Income Tax Amendments Act, 1997Adjournment Proceedings

6:30 p.m.

Halton Ontario

Liberal

Julian Reed LiberalParliamentary Secretary to Minister for International Trade

Mr. Speaker, the objective of the Government of Canada in partnership with Quebec, the industry, unions and local communities is to maintain market access for asbestos. The Prime Minister raised this issue last fall with his counterparts from the U.K. and France.

The issue was also raised on a number of occasions between senior Canadian officials and their counterparts. Our officials held exploratory discussions on WTO options with interested partners as early as September 1997. On November 26 and again on January 28 the deputy minister for international trade held subsequent consultations with these same partners. On February 10 the deputy minister also held a conference call with stakeholders to discuss the next steps on this file.
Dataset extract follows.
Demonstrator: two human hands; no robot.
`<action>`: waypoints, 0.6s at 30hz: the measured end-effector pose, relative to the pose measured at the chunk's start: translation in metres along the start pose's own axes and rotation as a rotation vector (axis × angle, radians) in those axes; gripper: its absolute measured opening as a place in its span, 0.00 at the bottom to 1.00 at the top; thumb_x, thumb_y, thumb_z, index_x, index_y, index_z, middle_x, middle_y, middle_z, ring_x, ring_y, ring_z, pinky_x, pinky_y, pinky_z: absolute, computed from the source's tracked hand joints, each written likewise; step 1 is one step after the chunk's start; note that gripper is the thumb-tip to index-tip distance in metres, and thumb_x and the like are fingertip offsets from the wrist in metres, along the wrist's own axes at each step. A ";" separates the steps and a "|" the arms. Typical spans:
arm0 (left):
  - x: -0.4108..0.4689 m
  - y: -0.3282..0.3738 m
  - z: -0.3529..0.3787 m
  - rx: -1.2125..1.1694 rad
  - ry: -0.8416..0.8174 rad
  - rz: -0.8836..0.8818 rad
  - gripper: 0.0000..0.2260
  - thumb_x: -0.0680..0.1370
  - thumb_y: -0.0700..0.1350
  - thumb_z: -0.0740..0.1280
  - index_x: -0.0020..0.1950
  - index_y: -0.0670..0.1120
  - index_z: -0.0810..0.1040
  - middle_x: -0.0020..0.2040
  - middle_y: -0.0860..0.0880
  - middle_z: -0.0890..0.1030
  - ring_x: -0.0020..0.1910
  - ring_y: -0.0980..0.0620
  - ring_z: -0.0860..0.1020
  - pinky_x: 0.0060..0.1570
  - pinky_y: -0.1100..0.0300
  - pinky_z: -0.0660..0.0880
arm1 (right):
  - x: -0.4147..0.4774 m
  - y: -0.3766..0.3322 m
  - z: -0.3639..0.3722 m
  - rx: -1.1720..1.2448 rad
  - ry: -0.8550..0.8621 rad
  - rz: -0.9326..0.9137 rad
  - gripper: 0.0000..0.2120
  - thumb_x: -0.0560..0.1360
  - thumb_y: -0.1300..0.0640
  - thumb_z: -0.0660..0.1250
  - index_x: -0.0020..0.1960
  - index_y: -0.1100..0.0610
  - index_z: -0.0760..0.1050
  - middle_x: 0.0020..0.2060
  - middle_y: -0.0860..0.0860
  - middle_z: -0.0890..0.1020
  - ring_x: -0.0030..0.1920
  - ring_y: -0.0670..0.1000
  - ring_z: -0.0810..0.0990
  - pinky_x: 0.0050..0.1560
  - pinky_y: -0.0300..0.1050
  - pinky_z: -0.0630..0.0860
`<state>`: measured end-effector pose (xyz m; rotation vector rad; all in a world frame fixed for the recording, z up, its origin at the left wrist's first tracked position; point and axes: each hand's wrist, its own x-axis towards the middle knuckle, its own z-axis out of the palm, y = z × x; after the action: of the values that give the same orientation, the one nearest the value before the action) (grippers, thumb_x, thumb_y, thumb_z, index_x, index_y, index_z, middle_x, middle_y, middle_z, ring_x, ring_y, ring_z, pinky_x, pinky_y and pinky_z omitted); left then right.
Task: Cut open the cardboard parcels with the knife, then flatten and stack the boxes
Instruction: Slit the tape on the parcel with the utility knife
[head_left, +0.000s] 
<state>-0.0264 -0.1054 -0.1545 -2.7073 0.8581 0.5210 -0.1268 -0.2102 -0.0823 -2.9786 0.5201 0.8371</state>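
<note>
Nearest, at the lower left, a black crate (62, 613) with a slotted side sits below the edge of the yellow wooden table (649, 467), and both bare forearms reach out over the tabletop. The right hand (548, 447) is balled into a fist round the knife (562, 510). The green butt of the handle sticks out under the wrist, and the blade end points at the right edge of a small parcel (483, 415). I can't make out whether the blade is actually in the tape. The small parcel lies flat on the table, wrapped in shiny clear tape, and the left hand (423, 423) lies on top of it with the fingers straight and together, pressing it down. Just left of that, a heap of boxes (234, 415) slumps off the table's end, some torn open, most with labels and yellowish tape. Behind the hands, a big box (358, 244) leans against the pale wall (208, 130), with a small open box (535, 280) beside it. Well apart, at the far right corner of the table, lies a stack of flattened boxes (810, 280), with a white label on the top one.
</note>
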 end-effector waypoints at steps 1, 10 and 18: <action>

It was made clear that the Canadian government would prefer to seek a resolution of this issue through diplomatic means as opposed to moving right now to the WTO. We are prepared to go to the WTO at the right time but we prefer to continue our crucial dialogue with the French government.

We organized gatherings of producers in London in December and in Brussels in January and February to work on a common strategy for the defence of chyrsotile asbestos. We believe that scientific data favour a controlled approach. A recent European technical paper raises questions about the growing use of asbestos bans in Europe as a means of protecting public health.

Canada attaches the highest priority to protecting export markets for chyrsotile asbestos and we will pursue every option available.

Income Tax Amendments Act, 1997Adjournment Proceedings

6:30 p.m.

The Acting Speaker (Mr. McClelland)

The motion to adjourn the House is now deemed to have been adopted. Accordingly, this House stands adjourned until tomorrow at 10 a.m., pursuant to Standing Order 24(1).